This has been a year of surprises, to say the least. U.S. President-elect Trump has outlined economic stimulus plans – tax cuts, infrastructure spending and deregulation – which take the pressure off of monetary policy to be super accommodative. This week, U.S. Federal Reserve Chair Janet Yellen said that the Fed expects to raise rates three times next year – more frequently than what the market expected.

The result has been a stronger dollar, with the USD index at its highest point since June 2003. We expect this to continue into 2017.

Let’s look at how that will impact the Chinese Yuan (CNY) and the Japanese Yen (JPY).

China’s leveraged businesses continue to choke its growth, resulting in a unilateral outlook for a further weakening of the CNY.  Instead of the Yuan becoming a reserve currency, as the Chinese government had hoped, the People’s Bank of China is selling dollars and buying Chinese Yuan to stop its freefall.  

Something to keep in mind: China holds the majority of U.S. Treasuries.

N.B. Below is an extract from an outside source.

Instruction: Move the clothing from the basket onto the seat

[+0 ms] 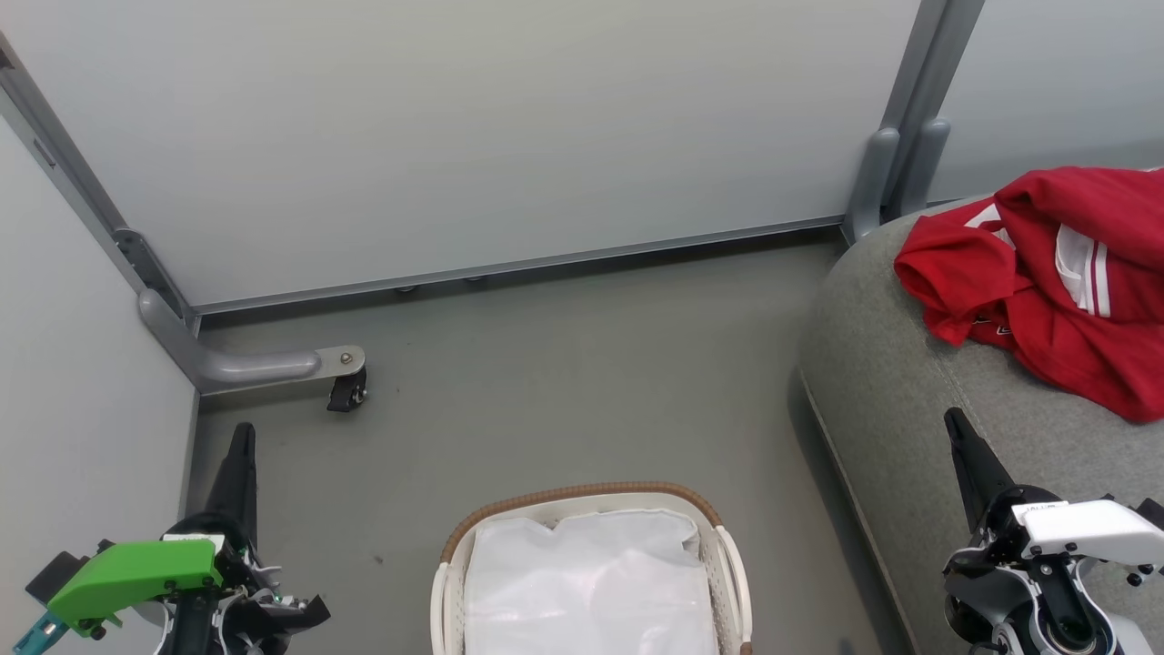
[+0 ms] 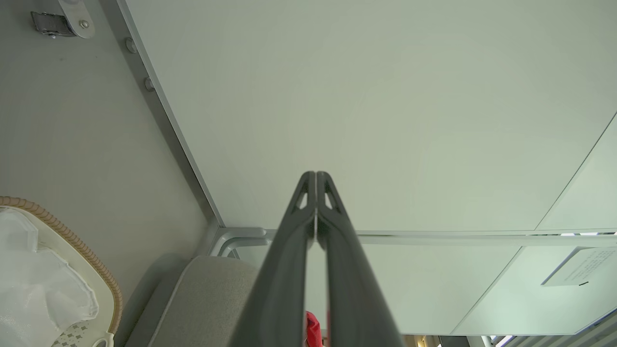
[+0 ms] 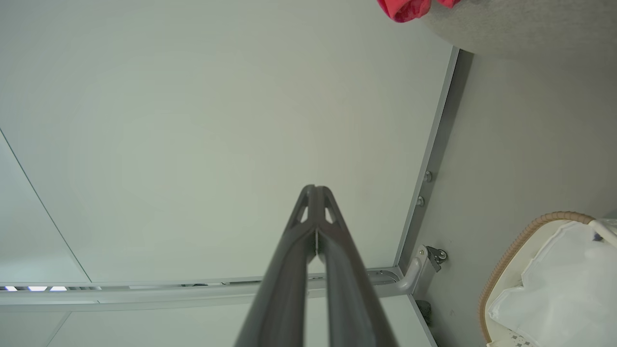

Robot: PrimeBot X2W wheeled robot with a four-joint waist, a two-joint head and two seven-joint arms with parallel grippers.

If political tensions with the incoming administration escalate, they can choose to sell off massive amounts of those Treasuries, which would push up our long-term interest rates and possibly even choke our housing market.

Moving on to Japan, the Japanese Yen has been one of the most volatile currencies this year. Since the U.S. election, however, the Yen has lost a whopping 10 percent in value. Why? First, it was overvalued to begin with; second, there is still no sign that Japan is coming out of its deflationary economy. We believe that selling of the Yen will continue into 2017.

Higher oil prices and import price inflation, aided by a weaker Yen that helps exporters, may have the effect of strengthening Japan’s economy, so we’re not overly concerned. But if the Japanese Yen also goes into free fall, the Bank of Japan may intervene to sell dollars.

Another note here: Japan is also a large holder of U.S. Treasuries.

My View: The dollar has already strengthened against Asian currencies and it will continue to do so throughout the coming year. In 2017, we may see President-elect Trump have an easier time moving forward his fiscal stimulus policies, while his protectionist trade policies become less of a priority over the year.